A common concern among many fathers is whether or not they should shower or bathe with their daughter once she reaches a certain age. Many dads fear that there may be psychological repercussions, accompanied by many “curious questions” that arise once she understands that dads look different than moms. By all accounts, dads have a ligitimate concern.
Children’s behavior regarding sex and gender stems from culture rather than from scientific fact. It’s entirely normal for some families to be open with the issue of nudity and sexuality while others prefer to remain completely covered. So, whether or not you choose to shower or bathe with your daughter is typically a cultural issue, rather than a psychological one.

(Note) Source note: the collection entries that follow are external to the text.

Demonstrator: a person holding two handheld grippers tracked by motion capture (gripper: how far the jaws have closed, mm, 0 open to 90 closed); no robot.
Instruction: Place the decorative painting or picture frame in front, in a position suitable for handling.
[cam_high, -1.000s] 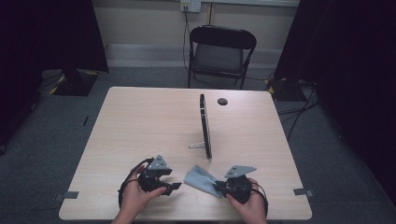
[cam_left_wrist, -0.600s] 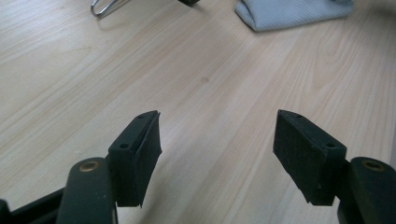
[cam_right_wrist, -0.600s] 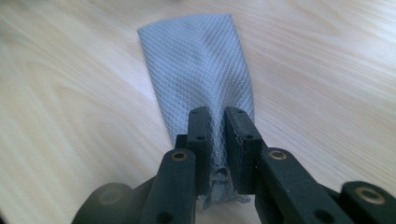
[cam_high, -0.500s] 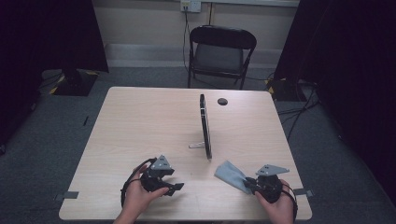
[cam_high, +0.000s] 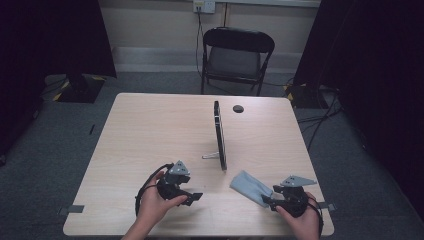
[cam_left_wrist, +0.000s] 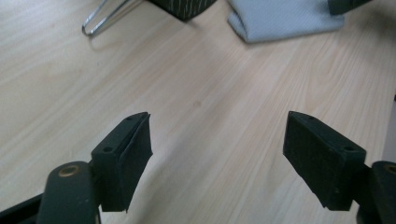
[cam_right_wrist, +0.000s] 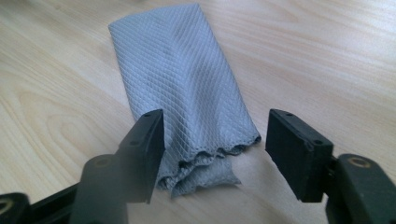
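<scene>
A folded grey cloth (cam_high: 249, 187) (cam_right_wrist: 187, 84) lies flat on the wooden table (cam_high: 150, 135), front right. My right gripper (cam_high: 269, 201) (cam_right_wrist: 215, 135) is at the cloth's near end; its jaws have just been opening and now stand open on either side of the cloth without pressing on it. My left gripper (cam_high: 194, 197) (cam_left_wrist: 217, 135) hovers low over bare wood at the front left, its jaws also just opening wider, with nothing between them. Ahead of it lies the cloth (cam_left_wrist: 285, 18).
A thin black panel (cam_high: 219, 134) stands on edge on a wire stand (cam_high: 210, 156) (cam_left_wrist: 100, 21) at the table's middle. A small black disc (cam_high: 238, 108) lies near the far edge. A folding chair (cam_high: 235, 57) stands behind the table.
My right gripper carried the cloth from the front middle to the front right, then opened and let it go onto the table. The left gripper has barely moved and stands slightly wider open.
</scene>
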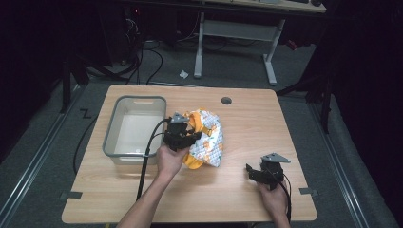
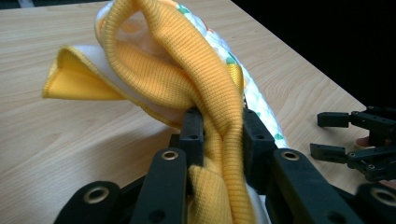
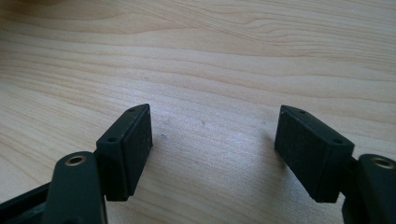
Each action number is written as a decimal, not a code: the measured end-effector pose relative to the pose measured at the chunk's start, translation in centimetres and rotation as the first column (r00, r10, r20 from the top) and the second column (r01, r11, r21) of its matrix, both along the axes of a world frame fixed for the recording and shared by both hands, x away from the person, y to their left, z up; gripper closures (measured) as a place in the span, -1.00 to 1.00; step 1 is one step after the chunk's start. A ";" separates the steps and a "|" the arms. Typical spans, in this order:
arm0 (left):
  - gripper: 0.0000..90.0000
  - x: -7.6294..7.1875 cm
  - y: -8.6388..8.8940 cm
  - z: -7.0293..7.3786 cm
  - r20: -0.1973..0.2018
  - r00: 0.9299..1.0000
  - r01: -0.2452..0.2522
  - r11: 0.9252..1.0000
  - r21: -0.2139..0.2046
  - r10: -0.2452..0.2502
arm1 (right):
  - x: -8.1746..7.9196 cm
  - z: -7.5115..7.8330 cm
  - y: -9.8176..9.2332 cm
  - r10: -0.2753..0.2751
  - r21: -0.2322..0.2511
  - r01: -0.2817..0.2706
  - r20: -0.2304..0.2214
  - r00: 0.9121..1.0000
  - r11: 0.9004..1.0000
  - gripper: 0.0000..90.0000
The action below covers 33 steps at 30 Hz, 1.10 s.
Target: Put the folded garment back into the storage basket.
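While the grey rectangular plastic tub [image 1: 134, 128] stands on the left part of the light wooden bench [image 1: 237, 190], nothing can be seen inside it; its pale bottom is bare. Just beside its right wall lies the yellow ribbed fabric garment with a white printed quilted side [image 1: 206, 137], and one edge of it is raised above the bench. This garment is grasped by the left tongs [image 2: 219, 135]: a yellow ribbed band is pinched tightly between the two black jaws. The lower part of the garment is hidden behind the tongs in the left gripper view, and the small coloured print on the white side is too blurred to be made out; no writing can be read. The right tongs [image 3: 212, 149] are released, with the jaws wide apart over bare wood, well apart from the garment, near the right front edge of the bench.
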State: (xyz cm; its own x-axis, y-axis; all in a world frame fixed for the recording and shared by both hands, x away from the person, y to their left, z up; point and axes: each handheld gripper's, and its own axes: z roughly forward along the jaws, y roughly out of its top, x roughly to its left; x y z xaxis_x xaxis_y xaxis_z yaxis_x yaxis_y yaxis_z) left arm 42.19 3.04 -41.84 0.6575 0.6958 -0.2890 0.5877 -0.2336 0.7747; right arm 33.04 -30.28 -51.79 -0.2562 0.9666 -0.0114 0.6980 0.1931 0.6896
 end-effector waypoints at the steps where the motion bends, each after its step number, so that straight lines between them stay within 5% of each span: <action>1: 0.65 0.0 0.1 0.1 0.002 1.000 -0.003 1.000 0.000 0.003 | 0.0 0.0 0.0 0.001 -0.001 -0.001 0.001 1.000 1.000 -0.38; 33: 0.65 0.0 6.1 3.8 0.055 0.995 -0.083 0.996 -0.041 0.085 | 0.0 0.0 0.0 0.004 -0.002 -0.004 0.001 1.000 1.000 -0.38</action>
State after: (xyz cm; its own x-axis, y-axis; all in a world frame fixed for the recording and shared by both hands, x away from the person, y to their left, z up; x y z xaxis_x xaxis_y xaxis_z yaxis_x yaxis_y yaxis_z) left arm 42.15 9.18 -38.02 0.6134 0.7382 -0.2807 0.5592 -0.1550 0.8144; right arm 33.04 -30.27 -51.80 -0.2600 0.9655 -0.0137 0.6962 0.1973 0.6902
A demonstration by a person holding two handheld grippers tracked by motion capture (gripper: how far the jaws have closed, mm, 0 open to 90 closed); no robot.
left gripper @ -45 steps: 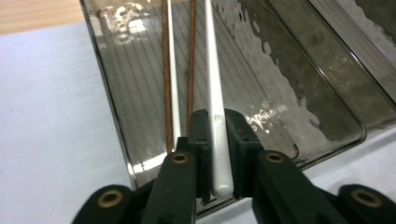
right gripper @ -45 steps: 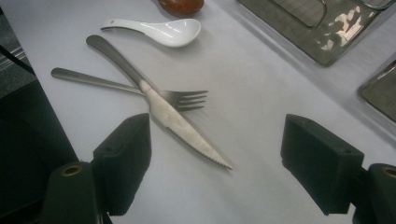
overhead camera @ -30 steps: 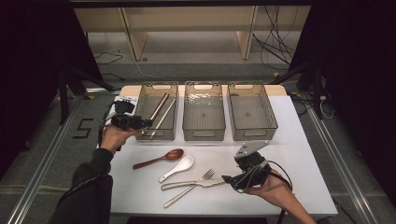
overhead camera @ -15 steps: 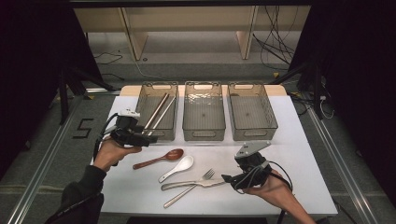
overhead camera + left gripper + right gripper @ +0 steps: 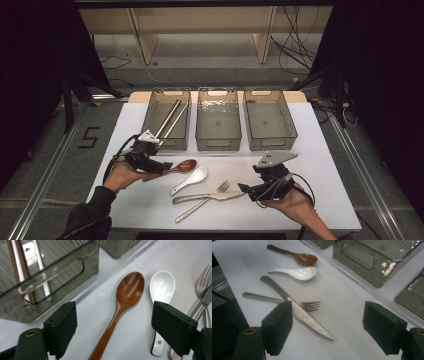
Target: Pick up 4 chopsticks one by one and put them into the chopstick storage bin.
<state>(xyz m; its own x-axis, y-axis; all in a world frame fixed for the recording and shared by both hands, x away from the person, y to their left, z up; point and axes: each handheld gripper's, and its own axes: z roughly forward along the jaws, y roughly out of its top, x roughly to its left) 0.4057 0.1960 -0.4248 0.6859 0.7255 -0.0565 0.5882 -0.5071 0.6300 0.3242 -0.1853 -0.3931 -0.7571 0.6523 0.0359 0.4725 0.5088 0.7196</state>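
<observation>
The left gripper point(image 5: 162, 167) hangs low over the white table point(image 5: 330, 165) with its jaws spread wide, having just been opening, and grips nothing. The wooden spoon point(image 5: 120, 307) lies flat between them, its handle running back under the gripper and its bowl pointing ahead; the pads stand clear of it on both sides. Just beyond its right jaw lies a white ceramic spoon point(image 5: 160, 297). The right gripper point(image 5: 246, 188) is likewise wide open and empty, a serrated knife point(image 5: 309, 320) crossing a fork point(image 5: 287, 301) by its left jaw.
</observation>
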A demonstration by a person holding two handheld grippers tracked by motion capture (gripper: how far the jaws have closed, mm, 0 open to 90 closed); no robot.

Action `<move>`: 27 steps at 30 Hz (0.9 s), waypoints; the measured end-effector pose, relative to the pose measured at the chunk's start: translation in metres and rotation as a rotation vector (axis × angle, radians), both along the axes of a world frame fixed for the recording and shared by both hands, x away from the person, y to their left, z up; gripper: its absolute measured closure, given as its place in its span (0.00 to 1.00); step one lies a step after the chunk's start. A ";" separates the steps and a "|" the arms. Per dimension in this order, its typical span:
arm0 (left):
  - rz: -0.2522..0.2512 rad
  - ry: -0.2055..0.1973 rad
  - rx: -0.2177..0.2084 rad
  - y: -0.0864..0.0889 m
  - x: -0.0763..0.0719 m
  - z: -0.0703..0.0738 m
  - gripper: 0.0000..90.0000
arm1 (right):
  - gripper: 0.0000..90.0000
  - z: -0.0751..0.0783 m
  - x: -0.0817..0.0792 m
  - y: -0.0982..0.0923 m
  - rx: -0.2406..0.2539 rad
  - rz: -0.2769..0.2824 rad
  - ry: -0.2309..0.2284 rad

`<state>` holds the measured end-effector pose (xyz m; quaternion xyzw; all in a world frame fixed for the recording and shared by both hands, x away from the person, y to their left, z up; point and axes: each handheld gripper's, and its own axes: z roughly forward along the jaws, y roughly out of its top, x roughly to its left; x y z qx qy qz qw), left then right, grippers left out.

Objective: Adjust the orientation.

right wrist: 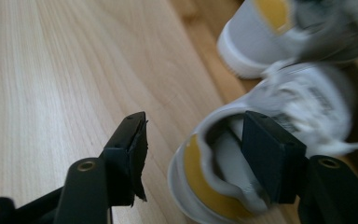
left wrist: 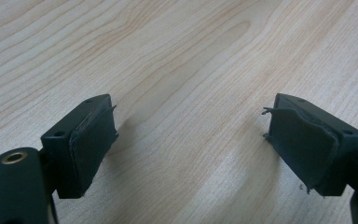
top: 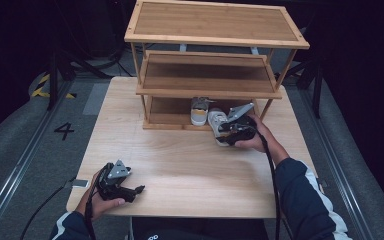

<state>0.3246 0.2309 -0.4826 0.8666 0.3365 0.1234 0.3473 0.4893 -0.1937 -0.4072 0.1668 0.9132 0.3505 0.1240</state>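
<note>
one white shoe (top: 199,111) is already sitting on the bottom shelf of the wooden rack (top: 207,90), heel outward. the second white shoe (top: 217,126) is lying half in, its heel still out on the surface (top: 180,165), so pushing it fully in looks like what is remaining. the right gripper (top: 230,134) is hovering at that heel, jaws spread, one jaw inside the shoe opening, not pinching. the right hand is reaching forward, wrist level. the left gripper (top: 136,189) is resting low near the front edge, jaws spread wide over bare wood.

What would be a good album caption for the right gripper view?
Open right gripper straddling the heel of a white-and-yellow shoe beside its mate on the wooden table.
</note>
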 end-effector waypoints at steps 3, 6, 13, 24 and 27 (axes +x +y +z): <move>-0.001 0.000 0.000 0.000 0.000 0.000 0.17 | 0.45 0.009 -0.009 -0.013 0.054 -0.033 -0.040; 0.001 -0.001 0.000 0.000 0.000 0.000 0.17 | 0.44 0.013 -0.018 -0.032 0.120 -0.066 -0.054; 0.001 0.001 0.002 0.000 0.000 0.000 0.17 | 0.39 -0.003 -0.025 -0.053 0.103 -0.126 -0.017; 0.002 0.001 -0.001 0.000 0.000 0.000 0.17 | 0.31 -0.043 -0.018 -0.042 0.060 -0.177 0.055; 0.002 0.001 -0.001 0.000 0.000 0.000 0.17 | 0.30 -0.047 -0.013 -0.039 0.080 -0.204 0.063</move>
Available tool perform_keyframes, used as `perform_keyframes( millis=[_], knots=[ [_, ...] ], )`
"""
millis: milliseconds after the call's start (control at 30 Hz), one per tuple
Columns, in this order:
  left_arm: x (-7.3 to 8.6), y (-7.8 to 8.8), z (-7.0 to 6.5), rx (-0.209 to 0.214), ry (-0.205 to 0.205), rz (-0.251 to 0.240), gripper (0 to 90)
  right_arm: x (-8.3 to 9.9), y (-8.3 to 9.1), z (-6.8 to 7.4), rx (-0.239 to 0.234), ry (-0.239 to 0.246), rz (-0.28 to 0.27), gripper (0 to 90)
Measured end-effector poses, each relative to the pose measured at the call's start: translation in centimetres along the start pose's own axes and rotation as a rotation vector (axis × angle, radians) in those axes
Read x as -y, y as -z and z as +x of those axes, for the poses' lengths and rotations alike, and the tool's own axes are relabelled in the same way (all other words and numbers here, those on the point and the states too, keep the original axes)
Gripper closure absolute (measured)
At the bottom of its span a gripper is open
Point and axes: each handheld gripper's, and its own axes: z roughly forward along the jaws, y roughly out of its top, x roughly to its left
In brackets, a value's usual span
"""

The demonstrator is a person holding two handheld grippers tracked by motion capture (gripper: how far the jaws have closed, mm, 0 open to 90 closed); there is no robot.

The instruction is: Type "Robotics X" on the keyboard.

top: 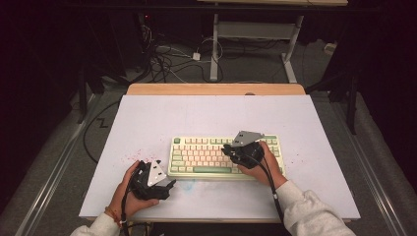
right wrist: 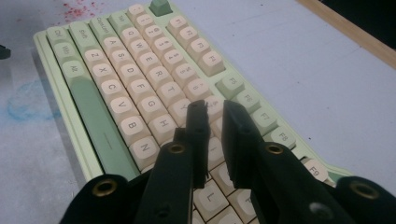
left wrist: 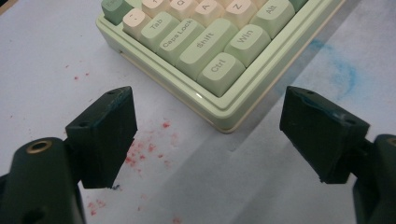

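**Keyboard on the table mat: gripper positions and visibility**

Visibility limits. In the right gripper view, the right gripper's own black arms cover the keys nearest the camera, and the keyboard's near right end is cut off by the frame edge. Whether the jaw tips touch a keycap or hang just above the keys cannot be determined. In the left gripper view, only the keyboard's corner with the Ctrl, Shift, Caps Lock and Tab keys is in frame. In the high view, the right hand hides part of the keyboard's right half.

Grippers. The right gripper stands over the middle rows with its jaws nearly together; a narrow gap remains, with nothing between them. The left gripper has its jaws spread wide and empty, resting low over the mat, just short of the keyboard's corner and apart from it.

Location and materials. The keyboard lies on the mat, right of centre and toward the person. Its case is pale green moulded plastic with rounded edges; keycaps are cream and green, with a long darker green space bar. The mat is smooth, pale, speckled red and smudged blue. The jaw pads are blocky, matte black and scuffed.
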Motion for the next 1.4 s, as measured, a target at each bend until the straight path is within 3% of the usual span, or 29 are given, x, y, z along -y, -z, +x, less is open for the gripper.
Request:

What’s a daddy to do? Use these general guidelines (broken down by developmental age) to determine if you should continue bathing with your daughter or drop it altogether. Remember that the most important factor in your decision should be your child. If you sense that she’s uncomfortable bathing with you, then it’s time to drop this item from your daily routine.
To Bathe or Not to Bathe?
Baby Pink (up to age 2). It’s usually very “safe” to bathe with you daughter if she falls into this age range. Most children do not understand the concept of seperate genders (knowing a girl is a girl and a boy is a boy) until they are at least 2 years old. So, bathing with your baby can provide good bonding opportunities and fun for you both.
Toddler/Big Pink (3-6). Girls this age typically understand the difference between boys and girls. They grasp the concept that they are girls and have “girl parts” as opposed to “boy parts.” Girls this age may also begin to develop modesty or shyness about being naked in front of others. Use your daughter’s feelings as a guide as to whether or not you should shower with her. Ask her directly if she feels comfortable and go with what she says.
Tween Pink (7-10). Preteen girls can fully grasp the concept of privacy, body image, and gender, so this is probably a good age to stop showering with her. By this age, most girls have stopped showering with parents. They prefer privacy in the shower as well as in other areas of their life. In American culture, it’s typically very rare that preteens and father’s bathe together.